Required work
Start at the line with "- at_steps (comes" in the records below, stop at the line with "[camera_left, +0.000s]", and return every line in that span exactly, the two end lines included.

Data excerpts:
┌────────

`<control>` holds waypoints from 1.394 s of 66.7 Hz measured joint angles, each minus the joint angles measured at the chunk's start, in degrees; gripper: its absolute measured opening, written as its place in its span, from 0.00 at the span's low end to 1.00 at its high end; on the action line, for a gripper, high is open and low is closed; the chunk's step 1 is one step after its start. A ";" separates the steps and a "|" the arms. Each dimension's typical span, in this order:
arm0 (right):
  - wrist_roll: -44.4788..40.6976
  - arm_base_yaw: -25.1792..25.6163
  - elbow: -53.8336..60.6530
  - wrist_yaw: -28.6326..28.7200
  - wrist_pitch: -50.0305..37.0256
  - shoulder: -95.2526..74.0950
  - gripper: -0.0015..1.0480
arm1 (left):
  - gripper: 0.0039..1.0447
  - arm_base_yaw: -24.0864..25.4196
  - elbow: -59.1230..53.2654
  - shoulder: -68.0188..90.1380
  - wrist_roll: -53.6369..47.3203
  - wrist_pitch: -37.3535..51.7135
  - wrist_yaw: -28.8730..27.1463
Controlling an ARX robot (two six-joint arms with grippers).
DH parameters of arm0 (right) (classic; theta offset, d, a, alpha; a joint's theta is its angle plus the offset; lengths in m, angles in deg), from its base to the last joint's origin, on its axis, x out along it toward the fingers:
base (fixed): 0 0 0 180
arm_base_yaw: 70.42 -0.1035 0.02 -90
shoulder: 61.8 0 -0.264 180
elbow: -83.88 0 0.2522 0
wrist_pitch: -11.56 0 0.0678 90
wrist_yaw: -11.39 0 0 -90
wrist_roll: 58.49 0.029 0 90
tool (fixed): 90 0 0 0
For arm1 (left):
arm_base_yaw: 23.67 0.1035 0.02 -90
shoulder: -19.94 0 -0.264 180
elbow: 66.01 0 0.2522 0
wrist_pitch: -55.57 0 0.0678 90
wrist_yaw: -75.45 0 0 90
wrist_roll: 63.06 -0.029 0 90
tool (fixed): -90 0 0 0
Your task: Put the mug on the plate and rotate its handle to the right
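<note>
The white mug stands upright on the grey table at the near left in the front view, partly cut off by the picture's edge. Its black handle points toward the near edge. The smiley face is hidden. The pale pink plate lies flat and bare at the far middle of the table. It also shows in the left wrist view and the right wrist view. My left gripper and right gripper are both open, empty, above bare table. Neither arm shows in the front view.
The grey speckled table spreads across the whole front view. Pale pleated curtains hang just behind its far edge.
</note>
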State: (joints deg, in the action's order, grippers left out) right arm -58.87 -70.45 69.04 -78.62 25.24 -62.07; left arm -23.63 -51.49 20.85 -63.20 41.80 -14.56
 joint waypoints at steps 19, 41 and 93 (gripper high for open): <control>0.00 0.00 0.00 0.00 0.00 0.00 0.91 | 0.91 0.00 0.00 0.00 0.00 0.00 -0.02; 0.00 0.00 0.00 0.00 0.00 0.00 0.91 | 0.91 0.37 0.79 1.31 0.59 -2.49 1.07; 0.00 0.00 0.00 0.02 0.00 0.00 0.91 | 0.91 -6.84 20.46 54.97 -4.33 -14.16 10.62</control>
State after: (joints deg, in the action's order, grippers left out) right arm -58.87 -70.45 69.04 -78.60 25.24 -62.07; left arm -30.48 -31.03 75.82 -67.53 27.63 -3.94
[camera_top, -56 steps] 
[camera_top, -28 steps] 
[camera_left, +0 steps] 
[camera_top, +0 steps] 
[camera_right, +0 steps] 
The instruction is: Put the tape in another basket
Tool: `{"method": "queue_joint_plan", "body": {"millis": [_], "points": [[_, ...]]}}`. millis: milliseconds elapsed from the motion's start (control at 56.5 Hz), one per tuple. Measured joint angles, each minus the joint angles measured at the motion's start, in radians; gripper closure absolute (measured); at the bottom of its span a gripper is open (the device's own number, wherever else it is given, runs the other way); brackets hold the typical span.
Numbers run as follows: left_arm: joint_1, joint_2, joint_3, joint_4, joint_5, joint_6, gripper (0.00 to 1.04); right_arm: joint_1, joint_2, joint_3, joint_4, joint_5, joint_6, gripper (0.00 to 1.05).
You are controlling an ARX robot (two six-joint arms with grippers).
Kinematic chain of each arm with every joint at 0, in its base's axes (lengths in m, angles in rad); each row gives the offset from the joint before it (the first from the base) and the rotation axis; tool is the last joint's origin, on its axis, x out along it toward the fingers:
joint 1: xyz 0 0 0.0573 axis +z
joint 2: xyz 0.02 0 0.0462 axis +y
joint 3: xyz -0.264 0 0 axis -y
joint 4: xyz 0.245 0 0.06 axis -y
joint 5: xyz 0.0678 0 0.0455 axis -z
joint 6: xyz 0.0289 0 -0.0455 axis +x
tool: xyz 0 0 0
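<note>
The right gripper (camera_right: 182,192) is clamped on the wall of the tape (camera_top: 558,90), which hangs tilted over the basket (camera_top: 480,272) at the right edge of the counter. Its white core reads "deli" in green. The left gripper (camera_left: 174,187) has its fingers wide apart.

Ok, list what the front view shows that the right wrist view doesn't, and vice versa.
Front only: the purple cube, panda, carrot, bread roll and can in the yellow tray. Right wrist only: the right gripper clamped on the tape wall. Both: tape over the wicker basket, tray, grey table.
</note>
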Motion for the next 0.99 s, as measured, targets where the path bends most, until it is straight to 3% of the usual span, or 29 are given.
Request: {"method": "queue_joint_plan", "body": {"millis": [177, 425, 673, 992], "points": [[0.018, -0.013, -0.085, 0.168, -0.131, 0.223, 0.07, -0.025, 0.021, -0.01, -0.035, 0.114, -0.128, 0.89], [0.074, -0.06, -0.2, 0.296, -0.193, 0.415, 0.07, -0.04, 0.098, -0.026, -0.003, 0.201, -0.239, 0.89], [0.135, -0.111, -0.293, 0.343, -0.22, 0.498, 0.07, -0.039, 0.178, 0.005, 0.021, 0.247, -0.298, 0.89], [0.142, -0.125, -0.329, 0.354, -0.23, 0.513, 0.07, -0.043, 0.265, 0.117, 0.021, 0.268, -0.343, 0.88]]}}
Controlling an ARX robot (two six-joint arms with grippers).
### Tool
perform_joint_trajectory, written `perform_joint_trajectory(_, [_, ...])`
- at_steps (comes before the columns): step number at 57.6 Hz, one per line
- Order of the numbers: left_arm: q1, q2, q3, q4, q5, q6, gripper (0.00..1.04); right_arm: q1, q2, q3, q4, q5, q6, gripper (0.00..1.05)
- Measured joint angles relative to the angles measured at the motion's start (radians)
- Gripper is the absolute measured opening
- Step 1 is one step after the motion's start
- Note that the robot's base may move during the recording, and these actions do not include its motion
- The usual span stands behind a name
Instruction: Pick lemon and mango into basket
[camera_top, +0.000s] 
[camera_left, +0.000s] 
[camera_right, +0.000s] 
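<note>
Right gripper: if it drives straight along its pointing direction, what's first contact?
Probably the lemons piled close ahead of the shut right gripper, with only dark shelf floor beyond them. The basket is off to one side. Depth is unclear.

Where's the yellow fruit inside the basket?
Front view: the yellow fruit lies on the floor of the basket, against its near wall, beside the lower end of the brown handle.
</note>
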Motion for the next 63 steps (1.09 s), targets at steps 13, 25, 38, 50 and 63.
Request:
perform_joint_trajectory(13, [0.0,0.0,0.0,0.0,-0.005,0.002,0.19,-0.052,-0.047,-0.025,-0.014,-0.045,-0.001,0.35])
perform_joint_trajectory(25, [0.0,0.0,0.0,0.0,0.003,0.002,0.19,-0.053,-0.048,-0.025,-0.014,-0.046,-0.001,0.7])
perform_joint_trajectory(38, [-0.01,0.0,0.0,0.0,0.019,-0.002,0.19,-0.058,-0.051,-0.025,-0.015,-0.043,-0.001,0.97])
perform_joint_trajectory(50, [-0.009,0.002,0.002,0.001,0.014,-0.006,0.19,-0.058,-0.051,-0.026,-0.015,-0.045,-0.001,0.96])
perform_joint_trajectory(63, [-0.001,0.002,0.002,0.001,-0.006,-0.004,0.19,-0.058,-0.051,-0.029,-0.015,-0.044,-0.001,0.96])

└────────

Task answer
- at_steps (comes before the columns): step number at 57.6 Hz, one per line
- Order of the numbers: left_arm: q1, q2, q3, q4, q5, q6, gripper (0.00..1.04); right_arm: q1, q2, q3, q4, q5, q6, gripper (0.00..1.05)
- Measured joint angles relative to the angles measured at the motion's start (radians)
- Gripper is the absolute measured opening
- Step 1 is one step after the motion's start
- Note that the robot's base may move during the recording, and these actions do not include its motion
- The usual span stands behind a name
Instruction: Pick lemon and mango into basket
[camera_top, +0.000s] 
[camera_left, +0.000s] 

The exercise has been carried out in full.